Attivisti pro-Palestina hanno interrotto il discorso del sindaco di Bologna, Matteo Lepore, durante le celebrazioni del 25 aprile. Le proteste si sono concentrate sulla situazione a Gaza.
Contestazione durante le celebrazioni del 25 aprile
Il sindaco di Bologna, Matteo Lepore, è stato oggetto di contestazione durante il suo intervento in piazza del Nettuno. La cerimonia commemorava l'81esimo anniversario della Liberazione. Un gruppo di circa cinquanta persone ha fatto irruzione nella piazza. Esponevano bandiere della Palestina e cartelli. Indossavano anche kefiah.
I manifestanti hanno scandito slogan come 'Palestina Libera'. Hanno cercato più volte di coprire le parole del sindaco. Le loro richieste vertevano su una presa di posizione netta riguardo al conflitto in Medio Oriente. Hanno criticato duramente il governo di Israele. Lo hanno definito con termini come 'assassini'. Anche il presidente Benjamin Netanyahu è stato bersagliato da accuse, definito 'torturatore'.
Slogan e richieste degli attivisti
Gli attivisti hanno esposto cartelli con messaggi significativi. Uno recitava: 'Liberazione ieri dal fascismo, oggi dal sionismo'. Un altro proclamava: 'Free Palestine, liberazione dal sionismo e dal fascismo'. Hanno anche intonato slogan come 'La lotta partigiana ce l'ha insegnato, combattere il fascismo non è reato'. Altri cori collegavano 'Sionismo, fascismo, ora e sempre resistenza'.

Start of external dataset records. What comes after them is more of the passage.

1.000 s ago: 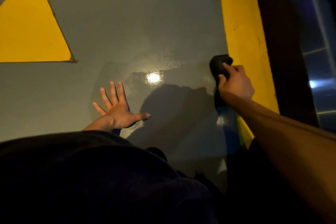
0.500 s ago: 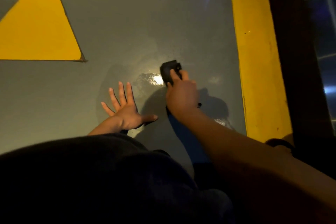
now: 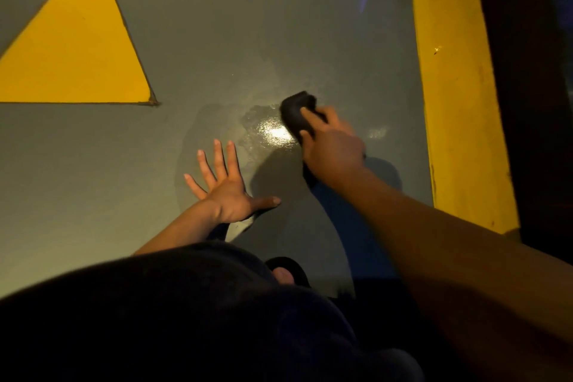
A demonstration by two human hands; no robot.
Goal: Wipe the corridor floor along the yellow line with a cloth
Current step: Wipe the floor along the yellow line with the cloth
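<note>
Head view looks down on a smooth grey painted corridor floor (image 3: 279, 25), dimly lit, with a bright glare on a wet glossy patch (image 3: 273, 133) near the middle. A broad yellow painted line (image 3: 452, 87) runs near to far along the right, dark wall beyond it. A yellow painted triangle (image 3: 80, 53) sits far left. The right hand (image 3: 333, 152) grips a dark wadded cloth (image 3: 296, 112), pressed to the floor left of the line, well apart from it. The left hand (image 3: 226, 189) rests flat, fingers spread, on the floor nearby
</note>
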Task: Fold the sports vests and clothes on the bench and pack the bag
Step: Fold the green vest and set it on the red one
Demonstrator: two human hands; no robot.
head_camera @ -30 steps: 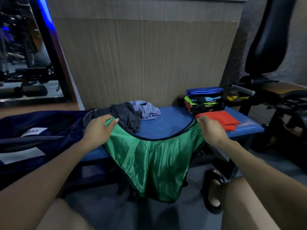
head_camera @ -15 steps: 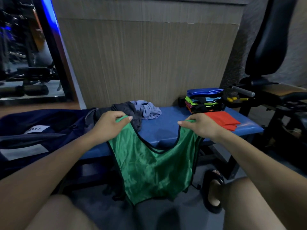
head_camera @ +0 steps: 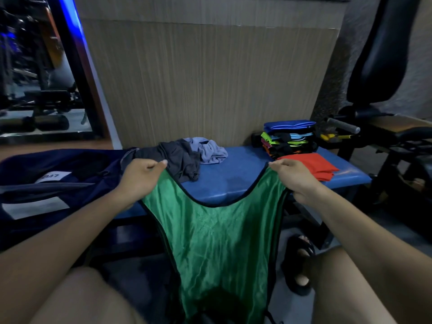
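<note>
- Status: approx. mid-task. Folded stack of multicolour vests, blue one on top [head_camera: 289,136], sits at far right of the blue padded worktop [head_camera: 233,178]; flat folded red-orange vest [head_camera: 308,166] lies just in front of stack.
- Still to do: crumpled dark grey garment [head_camera: 180,157] and crumpled pale lilac-grey garment [head_camera: 208,149], touching each other at worktop rear; neither folded.
- Navy fabric sports bag w/ white label [head_camera: 53,181] lies open at left end; no folded items visible inside, so packing appears not started.
- Item in hand: shiny green satin-like vest w/ black edge trim [head_camera: 217,242], held up by both shoulder straps, body hanging off worktop front edge toward floor, between person's knees.
- Left hand [head_camera: 140,176]: grip closed, thumb and fingers pinching left strap.
- Right hand [head_camera: 295,178]: grip closed, pinching right strap.
- Material: thin, slick, light creases; judged prone to slipping when folded.
</note>
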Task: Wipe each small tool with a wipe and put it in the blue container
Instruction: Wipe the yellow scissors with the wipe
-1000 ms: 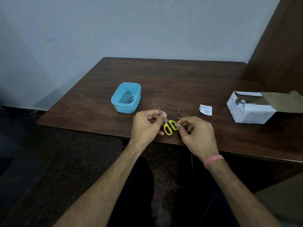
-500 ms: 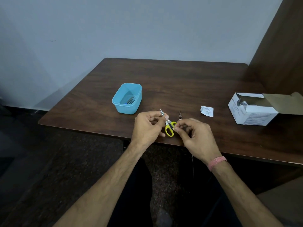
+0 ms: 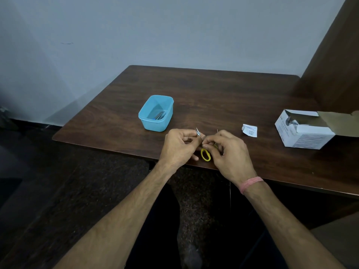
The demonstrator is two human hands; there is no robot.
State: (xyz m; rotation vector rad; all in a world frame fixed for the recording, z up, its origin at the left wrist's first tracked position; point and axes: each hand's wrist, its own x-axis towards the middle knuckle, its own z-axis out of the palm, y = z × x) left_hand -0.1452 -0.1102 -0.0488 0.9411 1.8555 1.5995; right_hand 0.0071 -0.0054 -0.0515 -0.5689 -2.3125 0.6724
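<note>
Left hand [image 3: 177, 147] pinches the small yellow-handled steel scissors [image 3: 205, 154] by the blades. Right hand [image 3: 228, 152] fingers [image 3: 206, 141] are curled at the blades; whether they hold a wipe, cannot tell. Best to wipe away from the tips.

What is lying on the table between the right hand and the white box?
In the head view, a small torn white packet lies on the table between the right hand and the white box.

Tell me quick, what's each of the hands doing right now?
Left hand: closed, pinching the blade end of the yellow-handled scissors.
Right hand: closed, fingers curled at the scissors; what it pinches cannot be told.
</note>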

Hanno sottolineato alcuni passaggi del discorso del sindaco Lepore. Hanno fatto lo stesso durante l'intervento della presidente dell'Anpi di Bologna, Anna Cocchi. L'obiettivo era richiamare l'attenzione sul conflitto in corso. Lo hanno paragonato esplicitamente alla lotta di Liberazione. Un messaggio diretto al sindaco chiedeva: 'Sindaco parla di Gaza non solo di Minneapolis'.
Reazioni e conclusione della protesta
Il sindaco Lepore ha ricevuto applausi quando ha espresso critiche verso il governo israeliano. Ha anche commentato le politiche del governo Meloni. Durante l'intervento della consigliera regionale Isabella Conti, i manifestanti hanno lasciato la piazza. La loro uscita è avvenuta senza creare tensioni. La protesta si è quindi conclusa pacificamente.
Domande frequenti
Perché gli attivisti hanno contestato il sindaco Lepore?
Gli attivisti pro-Palestina hanno contestato il sindaco Matteo Lepore durante le celebrazioni del 25 aprile a Bologna. Volevano che il sindaco prendesse una posizione più netta riguardo al conflitto in Gaza e alle politiche del governo israeliano. Hanno cercato di attirare l'attenzione sulla situazione in Medio Oriente.
Quali slogan hanno utilizzato i manifestanti?
I manifestanti hanno utilizzato diversi slogan e cartelli. Tra questi: 'Palestina Libera', 'Liberazione ieri dal fascismo, oggi dal sionismo', 'Free Palestine, liberazione dal sionismo e dal fascismo'. Hanno anche urlato 'La lotta partigiana ce l'ha insegnato, combattere il fascismo non è reato' e 'Sionismo, fascismo, ora e sempre resistenza'.
Come si è conclusa la protesta?
La protesta si è conclusa senza tensioni. Gli attivisti hanno lasciato la piazza durante l'intervento della consigliera regionale Isabella Conti. Il sindaco Lepore è stato applaudito quando ha criticato il governo israeliano e le politiche del governo Meloni.